--- START ---
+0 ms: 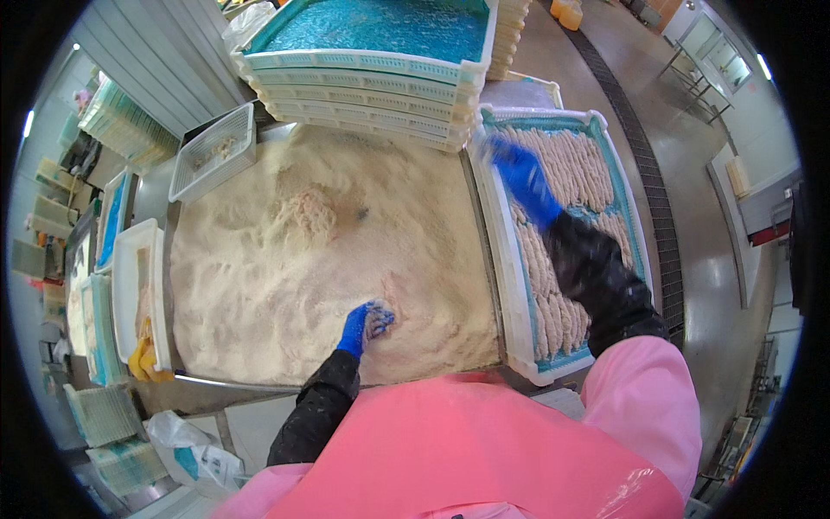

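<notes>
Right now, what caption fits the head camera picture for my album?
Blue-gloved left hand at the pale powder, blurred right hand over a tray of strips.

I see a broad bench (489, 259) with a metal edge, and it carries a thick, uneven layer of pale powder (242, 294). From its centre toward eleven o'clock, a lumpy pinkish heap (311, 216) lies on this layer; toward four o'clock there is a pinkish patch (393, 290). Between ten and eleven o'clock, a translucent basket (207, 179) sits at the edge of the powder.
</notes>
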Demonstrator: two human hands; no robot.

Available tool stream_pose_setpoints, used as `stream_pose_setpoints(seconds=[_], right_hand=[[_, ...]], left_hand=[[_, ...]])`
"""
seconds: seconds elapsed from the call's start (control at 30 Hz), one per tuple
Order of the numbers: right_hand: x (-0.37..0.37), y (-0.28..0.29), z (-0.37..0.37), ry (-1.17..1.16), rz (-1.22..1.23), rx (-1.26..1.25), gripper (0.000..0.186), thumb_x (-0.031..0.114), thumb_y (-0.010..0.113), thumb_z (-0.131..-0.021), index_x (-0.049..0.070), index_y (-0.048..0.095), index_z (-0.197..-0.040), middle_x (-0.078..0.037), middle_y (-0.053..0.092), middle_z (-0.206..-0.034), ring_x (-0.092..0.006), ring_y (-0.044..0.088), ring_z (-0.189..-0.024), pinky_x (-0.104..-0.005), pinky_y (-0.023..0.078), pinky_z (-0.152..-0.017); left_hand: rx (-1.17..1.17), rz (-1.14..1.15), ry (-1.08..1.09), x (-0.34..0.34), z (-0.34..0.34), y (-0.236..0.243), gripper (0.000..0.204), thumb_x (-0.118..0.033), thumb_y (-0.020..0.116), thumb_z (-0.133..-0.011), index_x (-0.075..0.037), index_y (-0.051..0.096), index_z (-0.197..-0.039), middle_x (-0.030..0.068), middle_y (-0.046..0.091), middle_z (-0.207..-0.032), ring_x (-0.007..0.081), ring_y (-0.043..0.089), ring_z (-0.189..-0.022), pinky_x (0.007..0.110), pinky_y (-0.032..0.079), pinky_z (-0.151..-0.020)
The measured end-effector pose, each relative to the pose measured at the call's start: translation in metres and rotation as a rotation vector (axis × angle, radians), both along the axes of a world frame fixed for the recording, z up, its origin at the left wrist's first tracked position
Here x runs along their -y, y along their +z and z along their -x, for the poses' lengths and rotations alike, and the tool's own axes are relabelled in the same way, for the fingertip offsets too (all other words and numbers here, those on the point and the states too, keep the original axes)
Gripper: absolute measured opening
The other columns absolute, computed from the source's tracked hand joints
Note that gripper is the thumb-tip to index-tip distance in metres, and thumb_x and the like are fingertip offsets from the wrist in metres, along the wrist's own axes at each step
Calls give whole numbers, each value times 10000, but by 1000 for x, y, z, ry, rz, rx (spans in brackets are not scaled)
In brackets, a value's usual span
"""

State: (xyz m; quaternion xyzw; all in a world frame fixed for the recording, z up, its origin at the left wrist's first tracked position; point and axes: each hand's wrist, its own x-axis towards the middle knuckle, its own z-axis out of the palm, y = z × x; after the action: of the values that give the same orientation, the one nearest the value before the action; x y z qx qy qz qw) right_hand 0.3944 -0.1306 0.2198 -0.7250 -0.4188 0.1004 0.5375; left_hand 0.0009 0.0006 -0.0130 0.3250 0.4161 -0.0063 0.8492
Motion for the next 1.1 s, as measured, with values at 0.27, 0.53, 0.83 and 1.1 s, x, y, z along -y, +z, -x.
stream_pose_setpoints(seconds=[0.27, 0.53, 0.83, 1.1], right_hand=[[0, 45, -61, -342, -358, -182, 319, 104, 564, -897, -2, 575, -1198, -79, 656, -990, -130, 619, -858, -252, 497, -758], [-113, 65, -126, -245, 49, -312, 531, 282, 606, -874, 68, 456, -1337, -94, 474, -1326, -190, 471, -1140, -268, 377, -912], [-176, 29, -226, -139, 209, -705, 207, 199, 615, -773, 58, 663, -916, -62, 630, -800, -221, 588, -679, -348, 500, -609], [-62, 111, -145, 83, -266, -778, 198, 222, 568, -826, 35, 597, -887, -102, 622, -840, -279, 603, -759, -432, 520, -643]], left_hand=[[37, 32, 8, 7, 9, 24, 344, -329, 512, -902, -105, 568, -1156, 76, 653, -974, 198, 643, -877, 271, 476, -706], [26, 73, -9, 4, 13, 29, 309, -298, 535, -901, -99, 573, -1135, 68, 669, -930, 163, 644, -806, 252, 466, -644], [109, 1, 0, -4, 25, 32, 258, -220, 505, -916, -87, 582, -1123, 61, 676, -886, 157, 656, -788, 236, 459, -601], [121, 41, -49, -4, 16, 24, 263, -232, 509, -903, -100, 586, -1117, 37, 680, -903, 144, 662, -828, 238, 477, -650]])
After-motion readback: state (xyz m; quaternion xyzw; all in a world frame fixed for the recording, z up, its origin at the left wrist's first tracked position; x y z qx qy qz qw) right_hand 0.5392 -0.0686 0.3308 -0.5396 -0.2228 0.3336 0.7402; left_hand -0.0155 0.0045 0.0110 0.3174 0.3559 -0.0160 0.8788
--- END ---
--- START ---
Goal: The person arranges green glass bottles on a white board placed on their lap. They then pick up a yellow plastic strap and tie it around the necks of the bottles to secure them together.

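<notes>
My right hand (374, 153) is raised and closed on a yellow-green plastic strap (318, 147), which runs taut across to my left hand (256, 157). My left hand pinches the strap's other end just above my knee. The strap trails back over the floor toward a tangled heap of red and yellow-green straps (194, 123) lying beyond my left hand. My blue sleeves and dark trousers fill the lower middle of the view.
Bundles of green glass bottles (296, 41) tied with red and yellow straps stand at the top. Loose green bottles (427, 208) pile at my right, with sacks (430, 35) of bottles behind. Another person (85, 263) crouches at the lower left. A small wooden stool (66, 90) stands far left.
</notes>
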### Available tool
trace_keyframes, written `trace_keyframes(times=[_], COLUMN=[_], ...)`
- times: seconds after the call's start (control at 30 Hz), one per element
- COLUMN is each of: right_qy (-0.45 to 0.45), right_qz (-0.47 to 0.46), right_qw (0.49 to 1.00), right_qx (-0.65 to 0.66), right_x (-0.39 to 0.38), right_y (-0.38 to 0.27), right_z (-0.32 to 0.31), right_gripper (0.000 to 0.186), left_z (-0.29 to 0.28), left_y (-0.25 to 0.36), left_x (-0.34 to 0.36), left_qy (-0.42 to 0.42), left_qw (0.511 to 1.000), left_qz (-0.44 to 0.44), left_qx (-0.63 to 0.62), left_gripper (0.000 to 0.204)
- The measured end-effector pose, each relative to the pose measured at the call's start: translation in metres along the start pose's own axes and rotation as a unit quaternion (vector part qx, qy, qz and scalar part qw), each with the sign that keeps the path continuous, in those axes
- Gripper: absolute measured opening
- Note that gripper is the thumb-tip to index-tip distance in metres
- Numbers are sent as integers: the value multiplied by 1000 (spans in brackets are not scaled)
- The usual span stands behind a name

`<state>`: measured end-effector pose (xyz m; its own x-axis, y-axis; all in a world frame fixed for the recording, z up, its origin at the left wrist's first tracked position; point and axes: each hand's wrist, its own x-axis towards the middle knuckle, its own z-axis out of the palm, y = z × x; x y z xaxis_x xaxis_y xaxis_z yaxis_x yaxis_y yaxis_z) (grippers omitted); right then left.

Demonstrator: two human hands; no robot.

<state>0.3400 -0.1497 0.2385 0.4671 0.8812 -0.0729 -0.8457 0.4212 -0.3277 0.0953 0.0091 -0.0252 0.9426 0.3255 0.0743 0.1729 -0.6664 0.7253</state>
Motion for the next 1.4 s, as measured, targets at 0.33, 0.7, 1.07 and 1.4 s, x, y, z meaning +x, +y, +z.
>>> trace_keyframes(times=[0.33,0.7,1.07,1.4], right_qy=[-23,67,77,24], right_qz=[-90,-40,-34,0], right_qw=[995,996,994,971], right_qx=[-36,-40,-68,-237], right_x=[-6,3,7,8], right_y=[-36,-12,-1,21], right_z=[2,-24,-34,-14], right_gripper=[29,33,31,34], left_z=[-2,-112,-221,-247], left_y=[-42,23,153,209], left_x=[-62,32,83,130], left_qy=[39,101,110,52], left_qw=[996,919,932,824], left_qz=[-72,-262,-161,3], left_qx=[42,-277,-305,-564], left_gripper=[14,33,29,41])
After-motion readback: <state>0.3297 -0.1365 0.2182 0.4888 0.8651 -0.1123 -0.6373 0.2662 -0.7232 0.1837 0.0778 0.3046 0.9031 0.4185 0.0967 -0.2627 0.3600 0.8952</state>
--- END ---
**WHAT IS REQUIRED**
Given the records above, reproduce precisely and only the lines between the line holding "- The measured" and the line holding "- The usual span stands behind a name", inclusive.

**SOLUTION FOR THIS EXERCISE**
- The measured end-effector pose, each relative to the pose measured at the call's start: translation in metres along the start pose's own axes and rotation as a unit quaternion (vector part qx, qy, qz and scalar part qw), each with the sign that keeps the path continuous, in those axes
- Gripper: absolute measured opening
- Note that gripper is the thumb-tip to index-tip distance in metres
- Numbers are sent as integers: the value multiplied by 1000 (spans in brackets are not scaled)
- The usual span stands behind a name

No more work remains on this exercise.